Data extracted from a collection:
________________________________________
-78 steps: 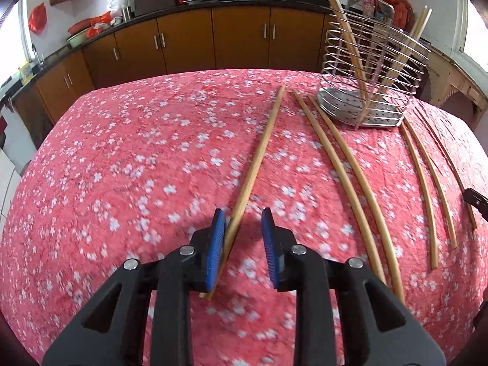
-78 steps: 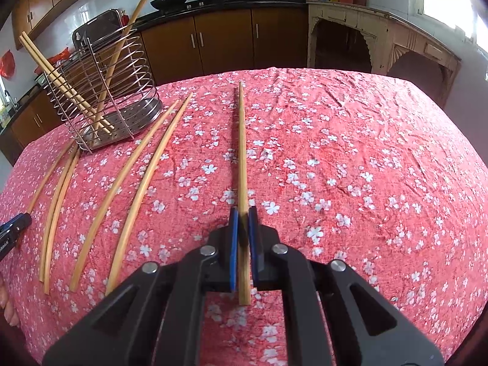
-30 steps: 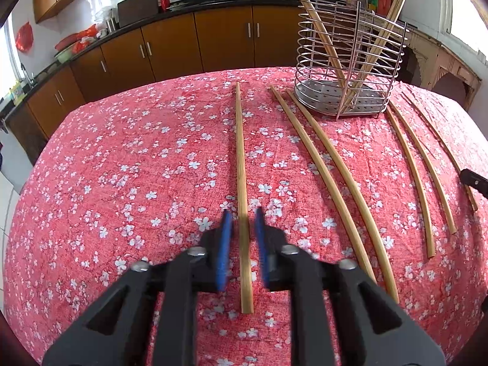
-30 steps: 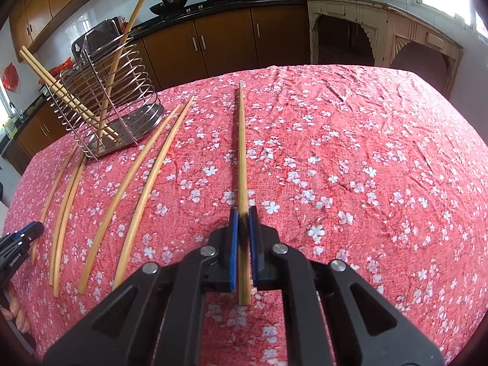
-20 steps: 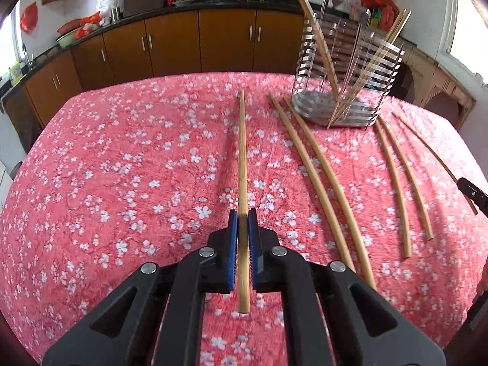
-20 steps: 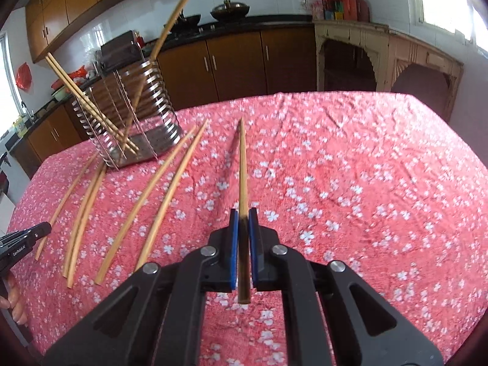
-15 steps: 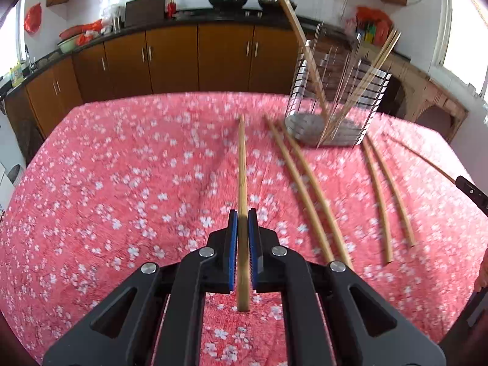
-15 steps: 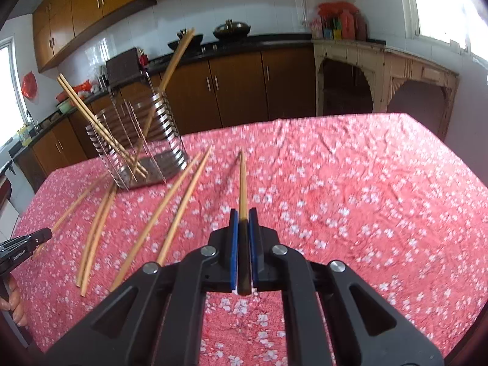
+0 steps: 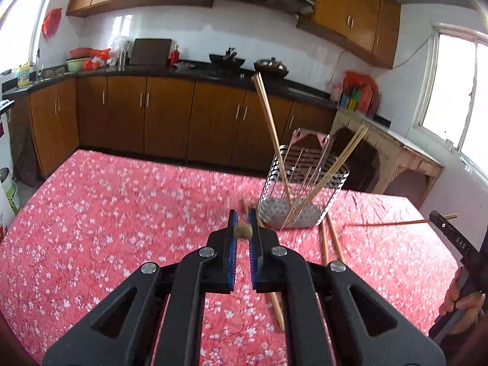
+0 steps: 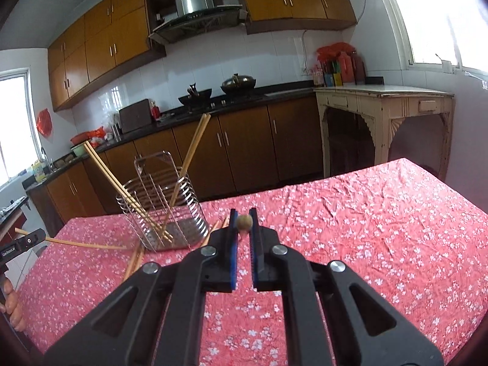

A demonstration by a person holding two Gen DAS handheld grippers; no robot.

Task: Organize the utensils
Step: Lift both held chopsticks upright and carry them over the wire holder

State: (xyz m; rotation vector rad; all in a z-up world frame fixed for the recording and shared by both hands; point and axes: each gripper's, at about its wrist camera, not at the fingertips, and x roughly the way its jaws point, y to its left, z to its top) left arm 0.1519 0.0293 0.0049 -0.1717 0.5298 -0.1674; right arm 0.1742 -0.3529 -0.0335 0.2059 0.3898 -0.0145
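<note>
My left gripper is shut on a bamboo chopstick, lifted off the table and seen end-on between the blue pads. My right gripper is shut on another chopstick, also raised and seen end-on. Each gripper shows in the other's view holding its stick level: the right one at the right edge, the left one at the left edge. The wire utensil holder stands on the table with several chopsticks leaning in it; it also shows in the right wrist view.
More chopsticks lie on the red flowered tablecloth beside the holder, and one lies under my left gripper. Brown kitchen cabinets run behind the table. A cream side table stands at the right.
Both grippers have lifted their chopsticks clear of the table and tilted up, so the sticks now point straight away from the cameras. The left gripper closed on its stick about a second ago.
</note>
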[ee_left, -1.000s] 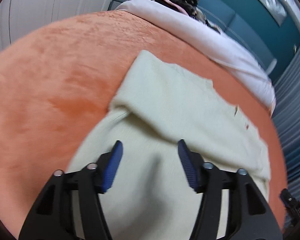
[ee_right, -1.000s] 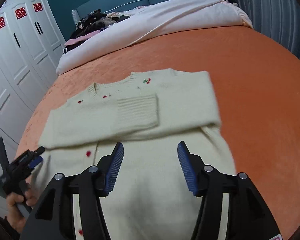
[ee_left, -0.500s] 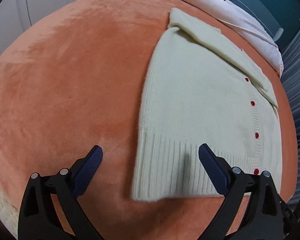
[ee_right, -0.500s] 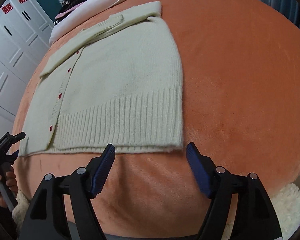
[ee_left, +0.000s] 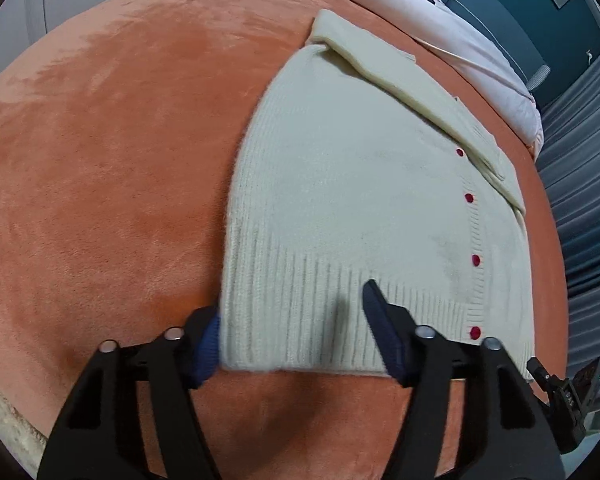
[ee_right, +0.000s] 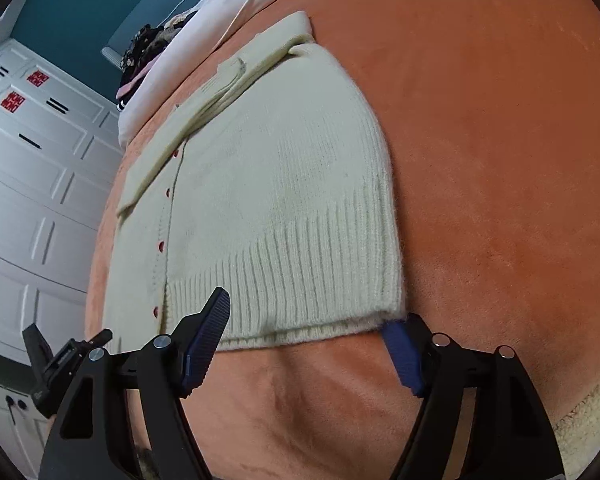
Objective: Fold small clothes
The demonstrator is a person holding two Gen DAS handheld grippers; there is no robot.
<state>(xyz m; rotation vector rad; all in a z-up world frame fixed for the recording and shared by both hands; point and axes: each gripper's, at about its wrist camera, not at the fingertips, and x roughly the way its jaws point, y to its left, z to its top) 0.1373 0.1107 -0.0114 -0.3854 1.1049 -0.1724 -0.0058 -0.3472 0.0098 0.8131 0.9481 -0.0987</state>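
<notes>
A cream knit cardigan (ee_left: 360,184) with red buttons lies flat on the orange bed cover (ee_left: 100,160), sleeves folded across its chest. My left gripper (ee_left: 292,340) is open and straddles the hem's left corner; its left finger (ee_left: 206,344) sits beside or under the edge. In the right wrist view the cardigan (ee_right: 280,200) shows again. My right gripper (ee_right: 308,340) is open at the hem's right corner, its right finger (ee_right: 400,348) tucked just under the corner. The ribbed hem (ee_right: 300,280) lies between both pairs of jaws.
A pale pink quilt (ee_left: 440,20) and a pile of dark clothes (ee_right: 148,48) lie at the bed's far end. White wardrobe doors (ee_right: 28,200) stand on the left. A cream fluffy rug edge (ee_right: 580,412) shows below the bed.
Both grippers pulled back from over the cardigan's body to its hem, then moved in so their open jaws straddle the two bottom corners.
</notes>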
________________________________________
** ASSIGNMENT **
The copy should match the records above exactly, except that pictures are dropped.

** TASK ANSWER **
-78 steps: 
-78 steps: 
-30 steps: 
-30 steps: 
-20 steps: 
-20 steps: 
-15 steps: 
-15 steps: 
+0 steps: 
+0 steps: 

A demonstration by a person holding two Gen DAS handheld grippers; no robot.

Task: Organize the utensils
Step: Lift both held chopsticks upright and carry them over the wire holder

State: (xyz m; rotation vector rad; all in a z-up world frame fixed for the recording and shared by both hands; point and axes: each gripper's, at about its wrist camera, not at the fingertips, and x roughly the way its jaws point, y to its left, z to its top) left arm 0.1519 0.0293 0.0049 -0.1717 0.5298 -0.1674; right arm 0.1742 -0.3529 -0.0335 0.2059 0.3898 -0.0145
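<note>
My left gripper is shut on a bamboo chopstick, lifted off the table and seen end-on between the blue pads. My right gripper is shut on another chopstick, also raised and seen end-on. Each gripper shows in the other's view holding its stick level: the right one at the right edge, the left one at the left edge. The wire utensil holder stands on the table with several chopsticks leaning in it; it also shows in the right wrist view.
More chopsticks lie on the red flowered tablecloth beside the holder, and one lies under my left gripper. Brown kitchen cabinets run behind the table. A cream side table stands at the right.
Both grippers have lifted their chopsticks clear of the table and tilted up, so the sticks now point straight away from the cameras. The left gripper closed on its stick about a second ago.
</note>
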[ee_left, -1.000s] 
[ee_right, -1.000s] 
[ee_left, -0.500s] 
[ee_right, -0.500s] 
[ee_left, +0.000s] 
[ee_right, +0.000s] 
Objective: Fold small clothes
The demonstrator is a person holding two Gen DAS handheld grippers; there is no robot.
<state>(xyz m; rotation vector rad; all in a z-up world frame fixed for the recording and shared by both hands; point and axes: each gripper's, at about its wrist camera, not at the fingertips, and x roughly the way its jaws point, y to its left, z to its top) 0.1373 0.1107 -0.0114 -0.3854 1.1049 -0.1724 -0.0058 -0.3472 0.0098 0.8131 0.9481 -0.0987</state>
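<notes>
A cream knit cardigan (ee_left: 360,184) with red buttons lies flat on the orange bed cover (ee_left: 100,160), sleeves folded across its chest. My left gripper (ee_left: 292,340) is open and straddles the hem's left corner; its left finger (ee_left: 206,344) sits beside or under the edge. In the right wrist view the cardigan (ee_right: 280,200) shows again. My right gripper (ee_right: 308,340) is open at the hem's right corner, its right finger (ee_right: 400,348) tucked just under the corner. The ribbed hem (ee_right: 300,280) lies between both pairs of jaws.
A pale pink quilt (ee_left: 440,20) and a pile of dark clothes (ee_right: 148,48) lie at the bed's far end. White wardrobe doors (ee_right: 28,200) stand on the left. A cream fluffy rug edge (ee_right: 580,412) shows below the bed.
Both grippers pulled back from over the cardigan's body to its hem, then moved in so their open jaws straddle the two bottom corners.
</notes>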

No additional output is expected.